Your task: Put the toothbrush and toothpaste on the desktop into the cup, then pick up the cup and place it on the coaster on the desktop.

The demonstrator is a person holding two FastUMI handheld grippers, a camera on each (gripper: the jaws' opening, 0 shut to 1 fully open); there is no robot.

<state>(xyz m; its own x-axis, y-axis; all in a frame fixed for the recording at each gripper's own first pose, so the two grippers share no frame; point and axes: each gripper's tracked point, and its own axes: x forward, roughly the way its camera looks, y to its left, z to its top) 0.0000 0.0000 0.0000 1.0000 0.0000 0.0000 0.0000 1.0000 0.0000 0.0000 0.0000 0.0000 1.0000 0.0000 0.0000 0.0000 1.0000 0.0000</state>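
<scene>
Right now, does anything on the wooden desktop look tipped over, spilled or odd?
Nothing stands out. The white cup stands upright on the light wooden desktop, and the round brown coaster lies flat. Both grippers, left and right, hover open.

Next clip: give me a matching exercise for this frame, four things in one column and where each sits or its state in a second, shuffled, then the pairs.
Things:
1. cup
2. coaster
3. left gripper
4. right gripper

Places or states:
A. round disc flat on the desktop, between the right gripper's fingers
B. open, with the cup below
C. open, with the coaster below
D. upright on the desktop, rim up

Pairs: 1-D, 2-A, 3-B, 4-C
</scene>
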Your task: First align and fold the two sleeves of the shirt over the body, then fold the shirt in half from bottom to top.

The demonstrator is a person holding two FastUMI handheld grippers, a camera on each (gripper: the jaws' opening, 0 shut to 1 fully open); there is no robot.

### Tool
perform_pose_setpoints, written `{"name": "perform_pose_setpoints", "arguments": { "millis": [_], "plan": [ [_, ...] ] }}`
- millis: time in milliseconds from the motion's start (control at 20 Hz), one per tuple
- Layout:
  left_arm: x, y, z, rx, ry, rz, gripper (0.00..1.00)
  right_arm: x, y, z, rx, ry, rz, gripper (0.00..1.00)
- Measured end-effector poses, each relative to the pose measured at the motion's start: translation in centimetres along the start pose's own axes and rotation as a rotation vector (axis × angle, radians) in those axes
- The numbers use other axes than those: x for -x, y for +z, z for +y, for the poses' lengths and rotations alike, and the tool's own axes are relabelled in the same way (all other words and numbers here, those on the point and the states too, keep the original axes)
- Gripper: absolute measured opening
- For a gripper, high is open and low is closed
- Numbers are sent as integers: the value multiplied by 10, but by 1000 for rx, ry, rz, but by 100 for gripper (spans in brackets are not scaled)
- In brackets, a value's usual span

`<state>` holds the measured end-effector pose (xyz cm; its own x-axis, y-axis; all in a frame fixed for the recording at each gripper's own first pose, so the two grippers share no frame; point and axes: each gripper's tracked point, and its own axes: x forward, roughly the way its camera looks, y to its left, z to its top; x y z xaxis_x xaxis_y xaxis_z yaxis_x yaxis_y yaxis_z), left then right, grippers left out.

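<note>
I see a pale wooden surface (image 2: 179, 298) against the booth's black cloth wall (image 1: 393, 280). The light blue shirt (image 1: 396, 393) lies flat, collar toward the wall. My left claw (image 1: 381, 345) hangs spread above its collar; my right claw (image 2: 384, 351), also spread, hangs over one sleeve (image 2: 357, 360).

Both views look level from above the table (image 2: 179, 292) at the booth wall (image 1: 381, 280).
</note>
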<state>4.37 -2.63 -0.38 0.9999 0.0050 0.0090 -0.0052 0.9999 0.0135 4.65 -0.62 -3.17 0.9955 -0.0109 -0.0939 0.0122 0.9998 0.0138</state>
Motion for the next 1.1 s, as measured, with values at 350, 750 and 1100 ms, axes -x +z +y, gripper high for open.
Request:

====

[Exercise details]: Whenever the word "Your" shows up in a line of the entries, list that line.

[Exercise output]:
Your task: Put the toothbrush and toothpaste on the desktop into the cup, then pick up the cup and place it on the coaster on the desktop.
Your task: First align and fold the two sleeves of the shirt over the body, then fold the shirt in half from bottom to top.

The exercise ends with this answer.